Package 'bdsvd' reference manual

Title:	Block Structure Detection Using Singular Vectors
Description:	Performs block diagonal covariance matrix detection using singular vectors (BD-SVD), which can be extended to hierarchical variable clustering (HC-SVD). The methods are described in Bauer (2024) <doi:10.1080/10618600.2024.2422985> and Bauer (202X) <doi:10.48550/arXiv.2308.06820>.
Authors:	Jan O. Bauer [aut, cre] , Ron Holzapfel [aut]
Maintainer:	Jan O. Bauer <[email protected]>
License:	GPL (>= 2)
Version:	0.2.1
Built:	2025-02-07 07:21:44 UTC
Source:	CRAN

Block Detection Using Singular Vectors (BD-SVD).

Description

Performs BD-SVD iteratively to reveal the block structure. Splits the data matrix into one (i.e., no split) or two submatrices, depending on the structure of the first sparse loading $v$ (which is a sparse approximation of the first right singular vector, i.e., a vector with many zero values) that mirrors the shape of the covariance matrix. This procedure is continued iteratively until the block diagonal structure has been revealed.

The data matrix ordered according to this revealed block diagonal structure can be obtained by bdsvd.structure.

Usage

bdsvd(X, dof.lim, anp = "2", standardize = TRUE, max.iter, trace = FALSE)
bdsvd(X, dof.lim, anp = "2", standardize = TRUE, max.iter, trace = FALSE)

Arguments

`X`	Data matrix of dimension $n$ x $p$ with possibly $p >> n$ .
`dof.lim`	Interval limits for the number of non-zero components in the sparse loading (degrees of freedom). If $S$ denotes the support of $v$ , then the cardinality of the support, $\|S\|$ , corresponds to the degrees of freedom.
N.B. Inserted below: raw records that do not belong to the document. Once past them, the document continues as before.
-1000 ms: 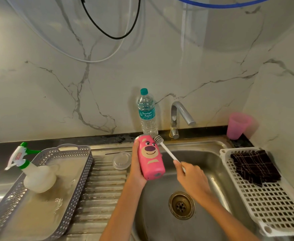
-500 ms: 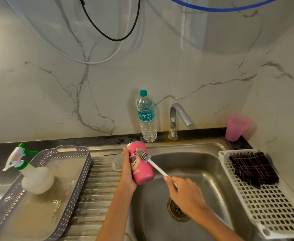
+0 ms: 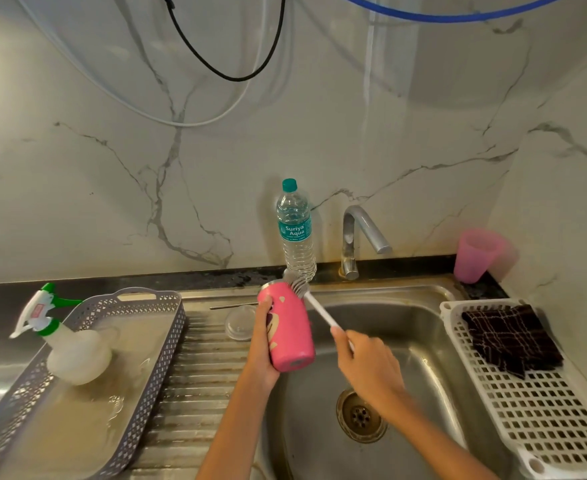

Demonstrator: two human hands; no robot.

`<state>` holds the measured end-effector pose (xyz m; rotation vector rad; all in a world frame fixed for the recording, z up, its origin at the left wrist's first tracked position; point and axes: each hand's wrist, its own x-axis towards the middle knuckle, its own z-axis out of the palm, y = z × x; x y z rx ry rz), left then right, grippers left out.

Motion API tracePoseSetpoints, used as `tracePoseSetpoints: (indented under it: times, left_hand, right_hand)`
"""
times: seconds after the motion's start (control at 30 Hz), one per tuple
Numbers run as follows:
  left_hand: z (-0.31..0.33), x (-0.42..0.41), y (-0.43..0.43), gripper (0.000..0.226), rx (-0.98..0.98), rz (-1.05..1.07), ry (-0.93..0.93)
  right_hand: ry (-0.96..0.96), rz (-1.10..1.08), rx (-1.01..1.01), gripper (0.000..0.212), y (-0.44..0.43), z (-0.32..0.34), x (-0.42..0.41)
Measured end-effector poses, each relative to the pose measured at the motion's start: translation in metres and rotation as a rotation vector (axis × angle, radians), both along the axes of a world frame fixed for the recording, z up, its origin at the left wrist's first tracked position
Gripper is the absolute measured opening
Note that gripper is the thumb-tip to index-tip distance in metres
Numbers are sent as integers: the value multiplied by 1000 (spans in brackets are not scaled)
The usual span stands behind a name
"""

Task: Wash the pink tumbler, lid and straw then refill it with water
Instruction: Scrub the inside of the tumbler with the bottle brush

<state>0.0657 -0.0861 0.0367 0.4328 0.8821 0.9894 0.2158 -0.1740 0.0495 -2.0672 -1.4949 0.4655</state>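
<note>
1. A white marble-patterned wall (image 3: 112, 168) is seen behind a stainless-steel sink (image 3: 410, 327), with a ribbed steel drainboard (image 3: 198, 382) at the sink's left.
2. A pink cylindrical tumbler with a cartoon face (image 3: 290, 332) is gripped around its body by the left hand (image 3: 262, 344). It is held tilted over the sink's left edge, base toward the viewer and open mouth toward the wall.
3. A white-handled bottle brush (image 3: 320, 311) is grasped at the near end of its handle by the right hand (image 3: 368, 368), to the right of the left-hand grip. Its grey bristles (image 3: 297, 285) are set at the rim of the tumbler's mouth.
4. Just left of the left-hand grip, a clear round plastic lid (image 3: 239, 323) is laid on the drainboard, and a thin metal straw (image 3: 233, 305) is laid just beyond it.
5. Beyond the gripped tumbler, a clear plastic water bottle with a teal cap (image 3: 295, 233) is stood upright by the wall, with a chrome tap (image 3: 352, 237) to its right.
6. Well left of the grip, a grey perforated plastic tray (image 3: 167, 344) is seen holding a white spray bottle with a green trigger (image 3: 70, 348).
7. Right of the right-hand grip, a white plastic drying rack (image 3: 545, 427) is seen bearing a dark checked cloth (image 3: 510, 337). A pink plastic cup (image 3: 475, 256) is stood beyond it in the corner.
</note>
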Motion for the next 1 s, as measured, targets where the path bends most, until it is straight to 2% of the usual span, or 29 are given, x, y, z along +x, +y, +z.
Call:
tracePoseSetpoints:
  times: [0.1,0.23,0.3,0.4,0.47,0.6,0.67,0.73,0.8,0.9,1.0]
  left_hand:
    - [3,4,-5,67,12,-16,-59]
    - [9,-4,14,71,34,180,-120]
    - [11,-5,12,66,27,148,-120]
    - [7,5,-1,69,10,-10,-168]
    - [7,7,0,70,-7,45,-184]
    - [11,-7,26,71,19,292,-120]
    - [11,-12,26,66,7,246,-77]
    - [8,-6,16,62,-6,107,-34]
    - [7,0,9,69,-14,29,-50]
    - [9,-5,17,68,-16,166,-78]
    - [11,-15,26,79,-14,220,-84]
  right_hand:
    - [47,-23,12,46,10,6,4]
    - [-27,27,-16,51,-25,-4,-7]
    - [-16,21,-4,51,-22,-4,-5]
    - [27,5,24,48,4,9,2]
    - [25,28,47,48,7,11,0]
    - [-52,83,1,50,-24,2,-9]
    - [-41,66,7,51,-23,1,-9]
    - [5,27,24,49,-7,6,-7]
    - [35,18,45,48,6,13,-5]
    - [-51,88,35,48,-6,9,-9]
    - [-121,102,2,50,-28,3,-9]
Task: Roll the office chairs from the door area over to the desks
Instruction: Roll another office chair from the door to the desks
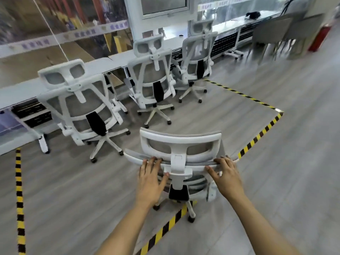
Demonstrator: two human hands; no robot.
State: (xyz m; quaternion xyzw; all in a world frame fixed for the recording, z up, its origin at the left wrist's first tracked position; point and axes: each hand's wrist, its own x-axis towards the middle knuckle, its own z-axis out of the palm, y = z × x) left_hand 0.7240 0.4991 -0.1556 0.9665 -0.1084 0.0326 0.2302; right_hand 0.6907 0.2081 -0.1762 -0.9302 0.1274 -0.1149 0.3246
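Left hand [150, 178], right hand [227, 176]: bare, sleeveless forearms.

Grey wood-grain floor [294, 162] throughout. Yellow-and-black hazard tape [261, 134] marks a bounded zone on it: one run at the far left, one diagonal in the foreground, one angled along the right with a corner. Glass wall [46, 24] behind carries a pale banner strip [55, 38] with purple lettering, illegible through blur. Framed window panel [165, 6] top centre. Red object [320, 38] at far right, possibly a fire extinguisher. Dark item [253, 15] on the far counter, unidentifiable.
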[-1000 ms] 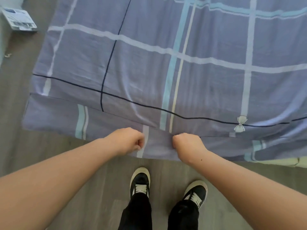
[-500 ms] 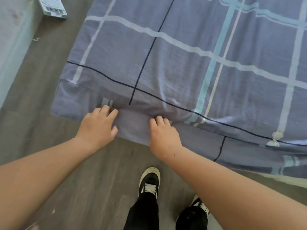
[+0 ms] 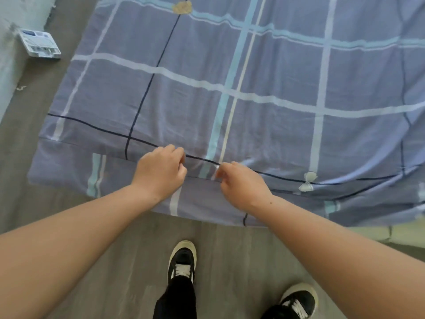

Default is `dof.lim <- c(0, p-1)` which is highly recommended to check for all levels of sparsity.
`anp`	Which regularization function should be used for the HBIC. `anp = "1"` implements $a_{np} = 1$ which corresponds to the BIC, `anp = "2"` implements $a_{np} = 1/2 log(np)$ which corresponds to the regularization used by Bauer (2024), and `anp = "3"` implements $a_{np} = log(log(np))$ which corresponds to the regularization used by Wang et al. (2009) and Wang et al. (2013).
`standardize`	Standardize the data to have unit variance. Default is `TRUE`.
`max.iter`	How many iterations should be performed for computing the sparse loading. Default is `200`.
`trace`	Print out progress as iterations are performed. Default is `TRUE`.

Details

The sparse loadings are computed using the method by Shen & Huang (2008), implemented by Baglama, Reichel, and Lewis in ssvd {irlba}.

Value

A list containing the feature names of the submatrices of X. The length of the list equals the number of submatrices.

References

Bauer, J.O. (2024). High-dimensional block diagonal covariance structure detection using singular vectors, J. Comput. Graph. Stat.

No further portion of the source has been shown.